Let $y = \arctan(x)$, and try to find $\frac{dy}{dx}$. We have $$ y = \arctan(x) $$ $$ \tan(y) = \tan(\arctan(x)) $$

We'd like to simplify the right-hand side. The definition of $\arctan(x)$ is: $$ \arctan(x) = \textrm{the angle between }-\frac{\pi}{2} \textrm{ and } \frac{\pi}{2}\textrm{ whose tangent is } x. $$ So whatever $\arctan(x)$ is, its tangent must be $x$. That is, $$ \tan(\arctan(x)) = x. $$ So we have $$ \tan(y) = x $$ Now differentiate both sides with respect to $x$ (this is called implicit differentiation): $$ \frac{d}{dx} \tan(y) = \frac{d}{dx} x $$ $$ \sec^2(y) \frac{dy}{dx} = 1 $$ $$ \frac{dy}{dx} = \cos^2(y) $$ $$ \frac{d}{dx}\arctan(x) = \cos^2(\arctan(x)) $$ But it turns out that $\cos^2(\arctan(x)) = \frac{1}{{1+x^2}}$. To see this, you can draw a right triangle with vertices at $(0,0), (1, 0)$, and $(1, x)$. The angle at the origin is $\arctan(x)$, and you can easily compute its cosine. (Try it!)

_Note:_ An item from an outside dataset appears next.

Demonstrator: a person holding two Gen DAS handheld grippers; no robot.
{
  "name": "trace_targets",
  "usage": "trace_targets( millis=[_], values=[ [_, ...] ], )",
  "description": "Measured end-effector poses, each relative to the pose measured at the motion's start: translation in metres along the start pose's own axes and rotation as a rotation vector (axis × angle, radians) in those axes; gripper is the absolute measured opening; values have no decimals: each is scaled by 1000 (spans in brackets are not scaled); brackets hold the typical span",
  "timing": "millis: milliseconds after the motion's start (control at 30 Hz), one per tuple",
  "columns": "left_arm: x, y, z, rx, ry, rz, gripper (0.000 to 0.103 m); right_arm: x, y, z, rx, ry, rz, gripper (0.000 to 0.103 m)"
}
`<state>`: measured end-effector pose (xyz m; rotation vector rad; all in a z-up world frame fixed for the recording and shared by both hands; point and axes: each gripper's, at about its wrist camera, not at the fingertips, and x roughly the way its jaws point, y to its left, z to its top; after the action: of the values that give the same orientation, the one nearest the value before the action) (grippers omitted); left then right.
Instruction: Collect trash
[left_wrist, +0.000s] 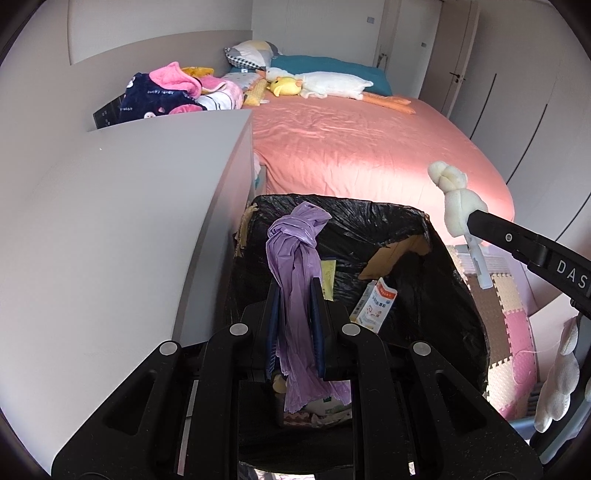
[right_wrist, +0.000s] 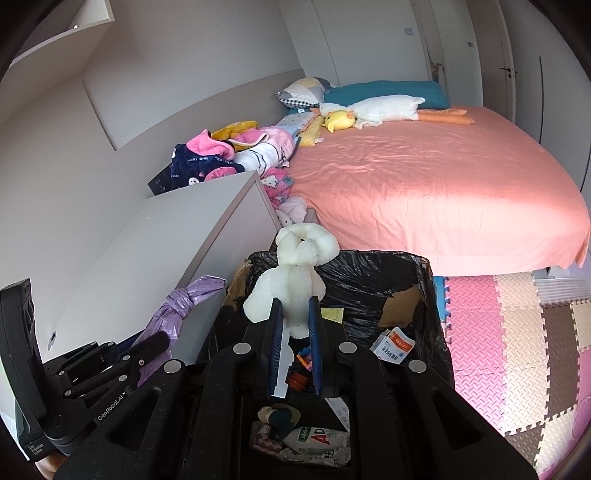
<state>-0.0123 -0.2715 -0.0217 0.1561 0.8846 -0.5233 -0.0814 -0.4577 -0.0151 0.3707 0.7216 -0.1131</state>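
My left gripper (left_wrist: 294, 286) is shut on a knotted purple plastic bag (left_wrist: 295, 254) and holds it over a cardboard bin lined with a black bag (left_wrist: 369, 218). My right gripper (right_wrist: 294, 304) is shut on a knotted strip of white foam (right_wrist: 295, 266), also above the bin (right_wrist: 369, 266). The foam shows at the right of the left wrist view (left_wrist: 456, 206). The purple bag shows at the left of the right wrist view (right_wrist: 177, 306). A small carton (left_wrist: 373, 304) and other packaging lie inside the bin.
A grey cabinet top (left_wrist: 129, 221) stands left of the bin. A bed with a pink sheet (left_wrist: 351, 147) lies beyond it, with plush toys (left_wrist: 325, 84) and folded clothes (left_wrist: 177, 92). Foam puzzle mats (right_wrist: 517, 332) cover the floor to the right.
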Motion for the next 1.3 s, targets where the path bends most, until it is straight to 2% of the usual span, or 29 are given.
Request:
trace_targets(
  millis=[100, 133, 167, 200, 233, 300, 333, 500, 1300],
  values=[
    [2, -1, 0, 3, 10, -21, 15, 0, -2, 1, 2, 2, -7, 16],
    [2, -1, 0, 6, 17, -40, 16, -1, -2, 2, 3, 3, -15, 24],
    [2, -1, 1, 10, 27, -54, 34, -2, -3, 4, 8, 1, -21, 32],
    [2, -1, 1, 7, 28, -52, 56, -5, -4, 5, 18, -7, -30, 50],
    [0, 0, 1, -1, 15, -29, 97, -8, -5, 6, 24, -23, -29, 64],
    [-6, 2, 1, -3, -26, -6, 97, -17, -7, 9, 28, -63, -41, 78],
    [-5, 3, 1, -2, -22, -13, 97, -21, -8, 9, 30, -81, -55, 80],
    [-8, 8, 2, -26, -41, -14, 97, -28, -11, 13, 35, -105, -64, 80],
    [-15, 7, 0, -16, -63, -8, 97, -27, -8, 12, 24, -95, -59, 80]
  ],
)
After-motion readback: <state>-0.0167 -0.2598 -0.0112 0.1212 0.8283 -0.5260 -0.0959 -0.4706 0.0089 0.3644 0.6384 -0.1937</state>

Or, you can try some algebra. Using the notation from above, we have $$ \tan(y) = x $$ $$ \frac{\sin(y)}{\cos(y)} = x $$ $$ \sin(y) = x\cos(y) $$ $$ \sin^2(y) = x^2\cos^2(y) $$ $$ 1-\cos^2(y) = x^2 \cos^2(y) $$ $$ 1 = \cos^2(y)(1 + x^2), $$ $$ \frac{1}{1 + x^2} = \cos^2(y), $$ as desired.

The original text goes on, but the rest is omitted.